Hey GSP, my solution volume is 2.5 liters. I will be running the cell 24hrs/day. The silver is I would say closer to 97-98%. And I will definitely keep an eye on the crystals to make sure they don't reach the anode basket. The cell is running off a 10a rectifier. I do not have a furnace. And I really appreciate your 6 cents. Thank you


----------



## goldsilverpro (May 7, 2017)

With 2.5 liters, you could run about 5 amps. If, at that amperage, the voltage is above 4V, that is often an indication of poor electrode balance or connections. What is the surface area of the anode facing the cathode? Ideally, for 5 amps, you should have between 14 in2 and 28 in2 of surface area facing the anode.


----------



## Tndavid (May 7, 2017)

Here's some quick measurements GSP.


----------



## Tndavid (May 7, 2017)

I've held it constantly at 3.5v with 1.5amps.


----------



## Tndavid (May 7, 2017)

It would be cool if I could bump it up somewhat to speed the process. But that being said I definitely do not want an impure product nor do I want an immature depletion of my electrolyte. I want to give this nice gentleman the purest product I can.


----------



## Palladium (May 7, 2017)

Looking at the picture it doesn't seem like your bowl is full enough. If the bowl isn't full enough there is a large percentage of you anode silver that is not submerged and you are loosing amps because of it. If you will fill the bowl almost to the top, above that little ring you see pressed into the bowl, the amps will more than likely double leading to a faster finish time.


----------



## Tndavid (May 7, 2017)

Ok I'll make up some more electrolyte and fill it some more.


----------



## goldsilverpro (May 7, 2017)

It would be easier to just dilute it with distilled water. You have a lot of silver in the solution, much more than I've ever started with.


----------



## Tndavid (May 7, 2017)

goldsilverpro said:


> It would be easier to just dilute it with distilled water. You have a lot of silver in the solution, much more than I've ever started with.

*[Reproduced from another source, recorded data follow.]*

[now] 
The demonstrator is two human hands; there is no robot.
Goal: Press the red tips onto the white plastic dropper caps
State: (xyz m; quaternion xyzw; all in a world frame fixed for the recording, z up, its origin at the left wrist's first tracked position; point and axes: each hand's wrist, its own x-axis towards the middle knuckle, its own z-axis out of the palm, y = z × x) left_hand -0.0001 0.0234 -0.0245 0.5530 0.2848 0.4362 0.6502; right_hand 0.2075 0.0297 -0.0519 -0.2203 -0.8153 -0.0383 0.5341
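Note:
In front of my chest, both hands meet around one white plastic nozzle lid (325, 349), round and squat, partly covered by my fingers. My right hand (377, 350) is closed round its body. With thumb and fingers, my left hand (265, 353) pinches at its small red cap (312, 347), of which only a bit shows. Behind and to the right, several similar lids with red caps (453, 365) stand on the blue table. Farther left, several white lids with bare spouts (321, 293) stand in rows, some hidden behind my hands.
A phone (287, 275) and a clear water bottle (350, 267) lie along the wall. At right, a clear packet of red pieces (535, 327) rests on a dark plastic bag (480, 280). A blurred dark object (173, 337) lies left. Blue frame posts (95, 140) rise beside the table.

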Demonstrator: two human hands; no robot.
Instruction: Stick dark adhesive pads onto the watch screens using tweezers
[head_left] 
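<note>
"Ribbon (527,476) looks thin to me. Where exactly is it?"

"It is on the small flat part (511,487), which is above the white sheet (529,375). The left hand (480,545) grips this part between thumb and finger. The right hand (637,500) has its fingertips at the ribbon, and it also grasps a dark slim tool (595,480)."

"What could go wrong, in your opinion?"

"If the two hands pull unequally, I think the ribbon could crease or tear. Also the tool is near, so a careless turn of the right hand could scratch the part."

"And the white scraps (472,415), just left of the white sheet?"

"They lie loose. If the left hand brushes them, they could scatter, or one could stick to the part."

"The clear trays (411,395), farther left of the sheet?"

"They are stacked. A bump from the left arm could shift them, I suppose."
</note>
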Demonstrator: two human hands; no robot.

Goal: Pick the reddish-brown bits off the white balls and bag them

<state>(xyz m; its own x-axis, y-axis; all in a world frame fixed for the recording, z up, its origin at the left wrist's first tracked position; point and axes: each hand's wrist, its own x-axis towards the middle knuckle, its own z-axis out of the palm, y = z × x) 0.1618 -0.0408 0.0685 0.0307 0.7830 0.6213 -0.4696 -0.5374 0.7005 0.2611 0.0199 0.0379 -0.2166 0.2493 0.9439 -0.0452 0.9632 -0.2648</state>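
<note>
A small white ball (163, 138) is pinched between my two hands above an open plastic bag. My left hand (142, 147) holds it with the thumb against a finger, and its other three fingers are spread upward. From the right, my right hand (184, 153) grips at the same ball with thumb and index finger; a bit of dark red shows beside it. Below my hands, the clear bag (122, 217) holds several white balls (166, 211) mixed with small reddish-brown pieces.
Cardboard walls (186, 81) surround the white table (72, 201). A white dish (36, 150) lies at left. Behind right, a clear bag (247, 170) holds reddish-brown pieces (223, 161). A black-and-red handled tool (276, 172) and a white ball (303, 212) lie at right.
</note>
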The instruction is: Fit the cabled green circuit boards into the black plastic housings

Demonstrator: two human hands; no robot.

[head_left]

With that being said GSP, what would be the best amperage for the highest efficiency with the setup I currently have? Or should I safe play and keep it at 1.5/3.5? Thank you for the tips and information. Greatly appreciated.


----------



## goldsilverpro (May 7, 2017)

Tndavid said:


> goldsilverpro said:
> 
> 
> > It would be easier to just dilute it with distilled water. You have a lot of silver in the solution, much more than I've ever started with.
> ...



I don't know. I think the high voltage is due to low anode surface area. However, I haven't seen the portion of the anode that is facing the cathode. Like I said earlier, I have never run a cell in a stainless container. Ralph is probably right. I would guess that when you bring the solution level up, the added anode surface area will lower the voltage, somewhat, for a given amperage.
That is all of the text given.